THE BANK JOB (Roger Donaldson, 2008)

The 1971 robbery of Lloyds Bank on Baker Street in London is considered to be one of the biggest heists in England's history, yet no money was recovered nor any arrests made. Perhaps even more stunning is that this tantalizing story was reported in the media for just a few days because of a government request not to publish or broadcast information about the matter. THE BANK JOB, a fictionalized account of the event, purports to reveal untold truths about what happened.

Struggling car dealer Terry Leather (Jason Statham) has been known to be involved with unsavory characters and enterprises, but he is strictly a small-time crook. He admits as much when longtime acquaintance Martine Love (Saffron Burrows) presents him with a tempting opportunity to make a quick killing. She claims inside knowledge of a bank whose security system will be out of commission temporarily, leaving a vault full of safe deposit boxes vulnerable to thieving hands.

The prospects sound too promising to turn down, so Terry assembles a team of amateur criminals to assist with pulling off the robbery. They acquire a shop two doors down from the bank and go about the arduous tunneling so they can break into the vault from below.

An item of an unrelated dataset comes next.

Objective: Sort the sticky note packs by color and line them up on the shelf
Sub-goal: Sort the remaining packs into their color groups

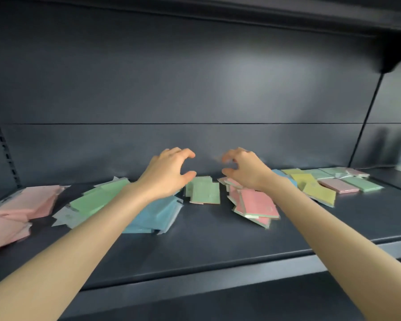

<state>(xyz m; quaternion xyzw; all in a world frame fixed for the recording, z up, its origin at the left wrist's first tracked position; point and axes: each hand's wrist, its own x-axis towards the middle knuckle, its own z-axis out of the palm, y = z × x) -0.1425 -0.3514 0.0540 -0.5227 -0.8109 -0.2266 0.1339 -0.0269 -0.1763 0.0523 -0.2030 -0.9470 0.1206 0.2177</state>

This is not an ordinary heist, though. Black militant Michael X (Peter De Jersey) is storing scandalous photographs of a Royal Family member in this particular bank. He uses the threat of the pictures going public as a means of keeping the authorities at bay. MI5 is determined to get the photos. Using Martine's legal troubles as leverage, the government agency concocts the plan for her to carry out. Ideally MI5 gets the compromising pictures, Martine escapes prosecution on drug charges, and Terry and his oblivious crew go away with a fortune.

Undoubtedly director Roger Donaldson and screenwriters Dick Clement and Ian La Frenais have taken liberties with the facts for dramatic purposes. THE BANK JOB doesn't get its juice from being based on real events, though. The truthful element is simply a sweet bonus. Densely plotted and briskly paced, the film weaves a fascinating story of cops and robbers and sex scandals and police corruption.

The fun really begins after the heist has concluded. Storylines converge so that Terry and his buddies are put in a seemingly unwinnable position. Turning over the pictures to MI5 gets them free and clear with the government, but doing so puts them at risk with the underground porn king who had a ledger documenting his police bribes stolen from his safe deposit box. He also has ties with Michael X and a vested interest in holding onto his damaging photographic evidence. The crooked policemen aren't keen about being found out either, yet stiffing the intelligence agency is obviously a losing proposition.

Watching Terry finagle out of the jam is as satisfying as any of the break-in's particulars. Cool and collected as ever, Statham plays an outlaw capable of capturing the public's favor.

Executed with machine-like precision, THE BANK JOB is a ripping good caper with plenty of interesting twists. Ultimately, how much of it is true is secondary to its entertaining nature.